= SNi =

Mechanism for nucleophilic substitution reactions

In chemistry, S_{N}i (substitution nucleophilic internal) refers to a specific, regio-selective but not often encountered reaction mechanism for nucleophilic aliphatic substitution. The name was introduced by Cowdrey et al. in 1937 to label nucleophilic reactions which occur with retention of configuration, but later was employed to describe various reactions that proceed with a similar mechanism.

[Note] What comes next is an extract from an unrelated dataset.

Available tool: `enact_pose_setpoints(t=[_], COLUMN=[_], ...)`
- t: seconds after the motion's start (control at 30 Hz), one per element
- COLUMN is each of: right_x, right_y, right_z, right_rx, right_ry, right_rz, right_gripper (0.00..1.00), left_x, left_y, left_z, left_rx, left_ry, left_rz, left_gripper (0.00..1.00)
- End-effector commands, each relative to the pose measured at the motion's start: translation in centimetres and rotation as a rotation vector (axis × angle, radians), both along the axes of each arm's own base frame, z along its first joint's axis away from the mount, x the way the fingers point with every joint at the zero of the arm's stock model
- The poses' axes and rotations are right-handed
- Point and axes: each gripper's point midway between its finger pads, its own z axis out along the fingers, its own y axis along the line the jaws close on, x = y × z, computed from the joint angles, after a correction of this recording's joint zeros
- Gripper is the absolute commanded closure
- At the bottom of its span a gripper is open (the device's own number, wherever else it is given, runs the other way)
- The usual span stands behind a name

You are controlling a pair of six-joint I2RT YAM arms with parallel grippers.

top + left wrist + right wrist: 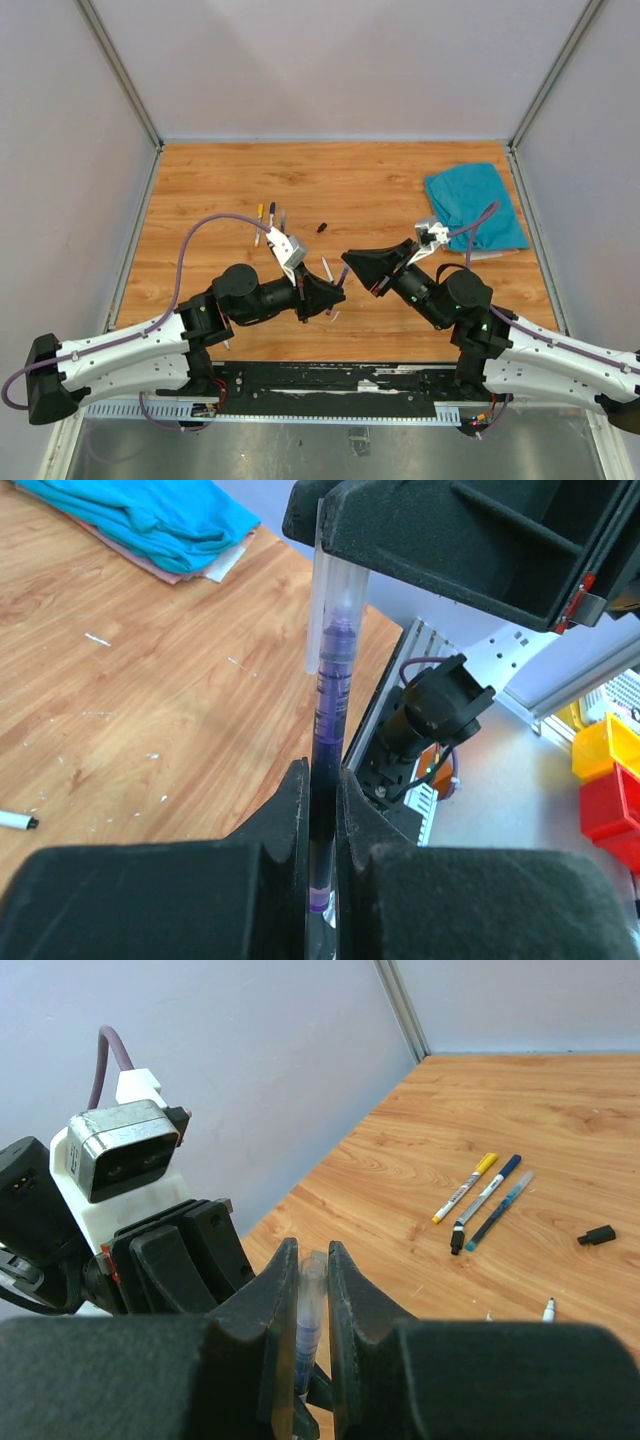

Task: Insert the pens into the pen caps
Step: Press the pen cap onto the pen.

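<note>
Left end effector (330, 297) and right end effector (352, 265) meet above the wood-grain surface (220, 180).
From above, loose pens (268, 220) and a stubby black cap (322, 227) lie beyond them, a crumpled teal cloth (475, 205) at the right. Left wrist view: the left end effector is clamped tight on a purple pen (330, 705) with a translucent barrel, its far end inside a clear cap (335, 590), a smooth tube. Right wrist view: the right end effector is pinched tight on that clear cap.

Purple-inked pen (328, 710), translucent cap (318, 590), teal cloth (475, 205) — warm wood-grain table (350, 180)
</note>
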Motion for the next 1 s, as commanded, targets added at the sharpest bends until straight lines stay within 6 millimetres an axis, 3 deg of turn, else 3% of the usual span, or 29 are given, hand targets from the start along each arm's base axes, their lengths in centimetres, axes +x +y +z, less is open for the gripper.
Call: enact_pose_setpoints(t=[0.0, 0.13, 0.23, 0.33, 0.4, 0.6, 0.73, 0.83, 0.97], right_x=[-4.6, -5.4, -4.4, -2.6, -1.7, -0.5, -0.4, 0.0, 1.2], right_y=[1.8, 2.0, 1.3, -0.2, -0.8, -1.6, -3.0, -4.5, -6.5], right_z=[-8.8, -10.1, -8.5, -5.7, -3.9, 0.9, 3.3, 2.9, -0.6], right_rx=[-0.134, -0.121, -0.121, -0.089, -0.071, -0.024, -0.020, -0.079, -0.305], right_ry=[0.168, 0.215, 0.173, 0.099, 0.049, -0.046, -0.102, -0.108, -0.027], right_rz=[0.212, 0.217, 0.160, 0.050, 0.001, -0.055, -0.086, -0.133, -0.234], right_gripper=[0.99, 0.99, 0.99, 0.95, 0.88, 0.50, 0.40, 0.37, 0.32], left_x=[3.0, 3.1, 3.0, 2.9, 2.9, 1.9, 1.9, 2.3, 3.3], left_y=[2.3, 2.4, 2.1, 1.8, 1.7, 1.2, 1.8, 2.5, 3.6], left_z=[11.1, 11.6, 10.5, 7.8, 5.4, -0.3, -3.7, -5.2, -6.1], left_rx=[-0.310, -0.316, -0.281, -0.204, -0.144, -0.011, 0.055, 0.092, 0.135], left_ry=[-0.150, -0.161, -0.154, -0.142, -0.124, -0.061, 0.003, 0.048, 0.092], left_rz=[0.185, 0.193, 0.180, 0.165, 0.158, 0.094, 0.116, 0.163, 0.253], left_gripper=[0.99, 0.99, 1.00, 1.00, 1.00, 1.00, 0.99, 1.00, 1.00])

A typical representative organic reaction displaying this mechanism is the chlorination of alcohols with thionyl chloride, or the decomposition of alkyl chloroformates, the main feature is retention of stereochemical configuration. Some examples for this reaction were reported by Edward S. Lewis and Charles E. Boozer in 1952. Mechanistic and kinetic studies were reported few years later by various researchers.

Thionyl chloride first reacts with the alcohol to form an alkyl chloro sulfite, actually forming an intimate ion pair. The second step is the loss of a sulfur dioxide molecule and its replacement by the chloride, which was attached to the sulphite group. The difference between S_{N}1 and S_{N}i is actually that the ion pair is not completely dissociated, and therefore no real carbocation is formed, which else would lead to a racemisation.

This reaction type is linked to many forms of neighbouring group participation, for instance the reaction of the sulfur or nitrogen lone pair in sulfur mustard or nitrogen mustard to form the cationic intermediate.

This reaction mechanism is supported by the observation that addition of pyridine to the reaction leads to inversion. The reasoning behind this finding is that pyridine reacts with the intermediate sulfite replacing chlorine. The dislodged chlorine has to resort to nucleophilic attack from the rear as in a regular nucleophilic substitution.

In the complete picture for this reaction the sulfite reacts with a chlorine ion in a standard S_{N}2 reaction with inversion of configuration. When the solvent is also a nucleophile such as dioxane two successive S_{N}2 reactions take place and the stereochemistry is again retention. With standard S_{N}1 reaction conditions the reaction outcome is retention via a competing S_{N}i mechanism and not racemization and with pyridine added the result is again inversion.